__What the task asks__:
State how many lines in the listing below hold "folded", with no other words.
◆ ◆ ◆ ◆
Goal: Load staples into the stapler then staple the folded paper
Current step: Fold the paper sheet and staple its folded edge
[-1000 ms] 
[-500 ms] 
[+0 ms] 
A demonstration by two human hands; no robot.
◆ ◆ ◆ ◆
__Your solution__:
2